There are 2 types of data integration. The one you need to use some sorte of ETL to load the adjusted data into another database and the one you use virtualization data tool to adjust the data but keep them in their original places.
Costs are totally different and you need to really think through your business needs in order not to buy salespeople speech.
Then, you need to think a cohexistence between validated data and non validated data. You will probably need them both since the timing to adjust data can be long depending on system and processes reviews
You will also need a data catalog to keep track of data and have some governance on the data you have
And finaly, you will need to think of a sustained solution. You will probably prioritize the data to be integrated and cleansed and types of data and connectors may change along the time (don´t make the mistake to think your data and connectors currently need will remain unchanged in the years to come)
Capacidade em atender ambientes híbridos considerando plataformas, banco de dados, sistemas operacionais e aplicações variadas que rodam de forma isolada mas requerem algum tipo de comunicação e integração. Pode ser aberta do tipo OpenSource, fazer uso extensivo de API´s, fáceis de usar oferecendo performance, compatibilidades, segurança nas autenticações e manutenção gerenciada (DevOps).
Ease of connecting to multiple source system. Inbuilt testing facility in between the ETL pipeline.
User friendly GUI .
Should include templates for generic task such as SCD1, SCD2 , Delta Load
1. Flexibility. A DI tool should be like water to fit the shape of each glass every time. Ability to learn.!

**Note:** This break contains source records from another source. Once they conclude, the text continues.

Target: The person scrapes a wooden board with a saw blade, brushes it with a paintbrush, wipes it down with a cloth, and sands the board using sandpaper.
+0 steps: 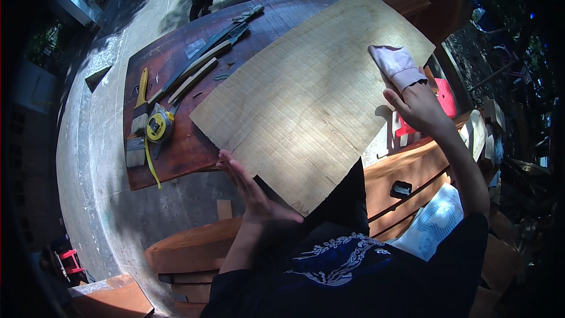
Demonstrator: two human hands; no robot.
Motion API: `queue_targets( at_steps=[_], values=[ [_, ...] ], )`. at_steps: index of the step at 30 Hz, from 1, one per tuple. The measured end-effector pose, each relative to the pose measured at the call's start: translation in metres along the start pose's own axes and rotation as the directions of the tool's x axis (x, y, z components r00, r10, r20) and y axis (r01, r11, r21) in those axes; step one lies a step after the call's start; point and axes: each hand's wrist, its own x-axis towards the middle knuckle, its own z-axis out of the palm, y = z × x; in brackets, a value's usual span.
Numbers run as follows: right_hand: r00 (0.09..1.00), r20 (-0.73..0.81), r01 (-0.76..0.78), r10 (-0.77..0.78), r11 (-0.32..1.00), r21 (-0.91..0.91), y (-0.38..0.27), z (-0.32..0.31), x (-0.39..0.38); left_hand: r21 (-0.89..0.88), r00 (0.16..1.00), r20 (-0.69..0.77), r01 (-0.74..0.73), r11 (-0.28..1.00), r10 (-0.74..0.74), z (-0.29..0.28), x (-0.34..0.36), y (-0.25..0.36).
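A large, light-coloured wooden board [312,106] lies slantwise, its far part over the dark red-brown tabletop [176,156] and its near corner by my body. Against the board's near left edge rests my left hand [252,191], with fingers stretched out and the thumb spread apart along the near corner. My right hand [416,105] is at the board's right side, closed on a pale lilac folded sheet [395,65]. The sheet lies on the board's upper face; whether it is cloth or sandpaper I cannot tell. My right fingers are partly hidden beneath it.
Left of the board lie a yellow-handled brush [142,97], another brush [135,152], a yellow tape measure [159,125] and several long tools with wooden handles [199,66]. At right are a red plastic stool [445,97], brown wooden planks [406,168] and a white-blue bag [432,218].
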Motion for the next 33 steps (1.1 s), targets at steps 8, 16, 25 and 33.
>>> queue_targets(
  at_steps=[8,16,25,33],
  values=[
    [0.521,-0.123,0.824,-0.845,0.535,-0.187,-0.103,0.067,-0.066,0.008,0.987,0.117,0.106,0.994,-0.106,-0.014,0.025,0.024],
    [0.708,-0.326,0.491,-0.627,0.768,-0.411,-0.084,0.034,-0.022,0.063,0.994,0.053,0.095,0.993,-0.098,-0.022,0.024,0.028],
    [0.971,-0.029,0.225,-0.238,0.945,-0.239,-0.028,0.004,0.013,0.083,0.992,0.085,0.085,0.993,-0.092,-0.023,0.026,0.03],
    [0.612,-0.212,0.732,-0.762,0.648,-0.213,-0.104,0.07,-0.074,0.04,0.995,0.06,0.072,0.997,-0.075,-0.015,0.023,0.026]
  ],
)
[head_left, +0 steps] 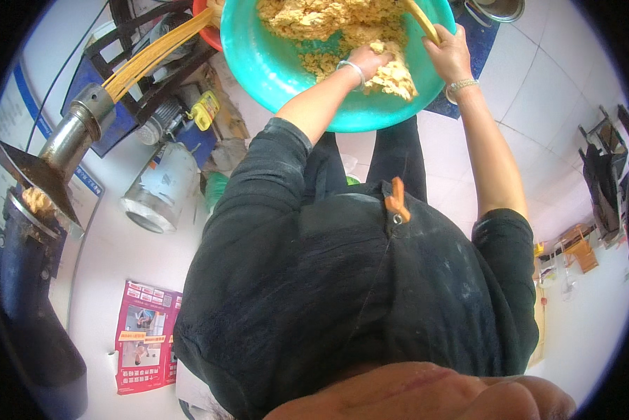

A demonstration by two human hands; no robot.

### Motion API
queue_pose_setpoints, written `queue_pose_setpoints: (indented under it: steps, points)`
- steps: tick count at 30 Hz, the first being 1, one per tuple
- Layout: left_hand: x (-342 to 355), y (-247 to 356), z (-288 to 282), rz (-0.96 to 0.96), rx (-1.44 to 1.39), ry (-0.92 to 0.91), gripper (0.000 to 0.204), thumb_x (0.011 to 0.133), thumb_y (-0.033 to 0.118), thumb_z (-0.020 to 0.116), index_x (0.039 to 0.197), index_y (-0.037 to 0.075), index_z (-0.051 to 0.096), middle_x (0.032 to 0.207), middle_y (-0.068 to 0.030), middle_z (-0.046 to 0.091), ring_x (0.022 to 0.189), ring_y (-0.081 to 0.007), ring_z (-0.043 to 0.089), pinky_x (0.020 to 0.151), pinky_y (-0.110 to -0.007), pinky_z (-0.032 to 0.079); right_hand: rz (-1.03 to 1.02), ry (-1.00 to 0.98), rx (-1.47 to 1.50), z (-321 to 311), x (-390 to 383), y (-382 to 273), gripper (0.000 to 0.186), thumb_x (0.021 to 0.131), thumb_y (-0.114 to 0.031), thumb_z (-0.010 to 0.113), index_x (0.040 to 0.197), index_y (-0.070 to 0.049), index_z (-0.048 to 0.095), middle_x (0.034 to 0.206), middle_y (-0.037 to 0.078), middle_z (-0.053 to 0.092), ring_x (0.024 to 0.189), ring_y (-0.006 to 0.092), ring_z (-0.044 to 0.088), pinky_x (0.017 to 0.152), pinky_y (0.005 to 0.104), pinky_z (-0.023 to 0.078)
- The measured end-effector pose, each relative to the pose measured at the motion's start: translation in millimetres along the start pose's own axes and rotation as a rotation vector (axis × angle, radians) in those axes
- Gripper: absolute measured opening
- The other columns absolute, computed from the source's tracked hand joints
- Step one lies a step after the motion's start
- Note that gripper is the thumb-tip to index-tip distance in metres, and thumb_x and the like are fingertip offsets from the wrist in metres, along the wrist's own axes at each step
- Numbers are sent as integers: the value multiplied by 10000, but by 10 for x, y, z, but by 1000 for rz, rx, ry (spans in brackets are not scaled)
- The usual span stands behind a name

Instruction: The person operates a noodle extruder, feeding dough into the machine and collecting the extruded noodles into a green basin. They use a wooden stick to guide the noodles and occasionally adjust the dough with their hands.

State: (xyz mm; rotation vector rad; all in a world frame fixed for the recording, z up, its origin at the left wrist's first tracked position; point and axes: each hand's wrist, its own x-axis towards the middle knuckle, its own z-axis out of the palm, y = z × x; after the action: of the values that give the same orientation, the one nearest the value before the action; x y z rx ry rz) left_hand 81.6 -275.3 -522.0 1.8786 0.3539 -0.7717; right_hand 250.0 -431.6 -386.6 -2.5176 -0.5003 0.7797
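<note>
A large teal basin (255, 73) at the top holds crumbly yellow dough (307, 17). My left hand (367, 64), with a bracelet at the wrist, is down in the basin, its fingers curled into a loose clump of the dough. My right hand (451, 52) grips a pale wooden stick (419, 17) at the basin's right rim, with the thumb on the stick. My dark-clothed body is directly below the basin.
At left, a metal extruder (76, 126) puts out yellow strands (150, 56) toward a red basin (204, 35) and part of what looks like another hand (215, 10). A motor (157, 122), yellow jug (204, 110) and metal cylinder (153, 189) lie near it. Dark racks (602, 175) stand at right.
</note>
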Motion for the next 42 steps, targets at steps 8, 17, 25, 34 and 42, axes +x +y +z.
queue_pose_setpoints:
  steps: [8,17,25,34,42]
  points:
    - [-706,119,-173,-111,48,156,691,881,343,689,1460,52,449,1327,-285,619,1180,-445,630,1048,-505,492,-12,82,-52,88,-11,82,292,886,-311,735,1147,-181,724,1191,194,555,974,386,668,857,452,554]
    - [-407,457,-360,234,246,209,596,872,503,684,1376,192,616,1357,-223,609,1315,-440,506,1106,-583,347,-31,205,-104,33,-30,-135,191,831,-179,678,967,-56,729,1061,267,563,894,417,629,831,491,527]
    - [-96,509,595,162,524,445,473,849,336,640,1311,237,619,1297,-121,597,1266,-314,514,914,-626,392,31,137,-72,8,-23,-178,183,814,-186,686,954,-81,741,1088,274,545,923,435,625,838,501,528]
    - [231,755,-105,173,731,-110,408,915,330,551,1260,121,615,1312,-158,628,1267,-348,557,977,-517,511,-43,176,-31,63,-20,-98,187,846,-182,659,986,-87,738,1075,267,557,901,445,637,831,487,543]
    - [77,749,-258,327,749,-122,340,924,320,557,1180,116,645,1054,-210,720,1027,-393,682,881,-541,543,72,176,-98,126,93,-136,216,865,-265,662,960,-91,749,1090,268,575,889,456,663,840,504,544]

2. Ease of development, installation, implementing topology architecture.
3. Reusability of coding.
4. Ease of maintenance, management and operation.
5. Learning curve.
6. Ability to talk with related products (Data Quality, Replication, etc.) fully integrated and out-of-the-box.
Ease of data extract, Ability to support complex Integration between desperate systems, Ability to feed data to different downstream systems, Ability to perform data quality check and Availability of ETL out of box functions..
Ease of use (modeling), flexible options for transformations and custom code, data source agnostic, efficient processing engine, real time monitoring and solid debug tools, good reuse options (refactoring segments of a process to new projects or flows, etc.) good but flexible governance and good documentation (or strong Google search results).
Data quality, data governance, possibility for advance data transformations in a much more easier manner
Data Quality, Governance, Data profiling, Flexibility and ease of use
Reusability, Flexibility, Data Governance, Data Quality, Connectivity
Easy to use, Easy to manage
Data Quality, Data Volume, Frequency Of Update (Schedule) and Cross Object communication In an overview.
There could other factors as well but primarily I will go to evaluate this.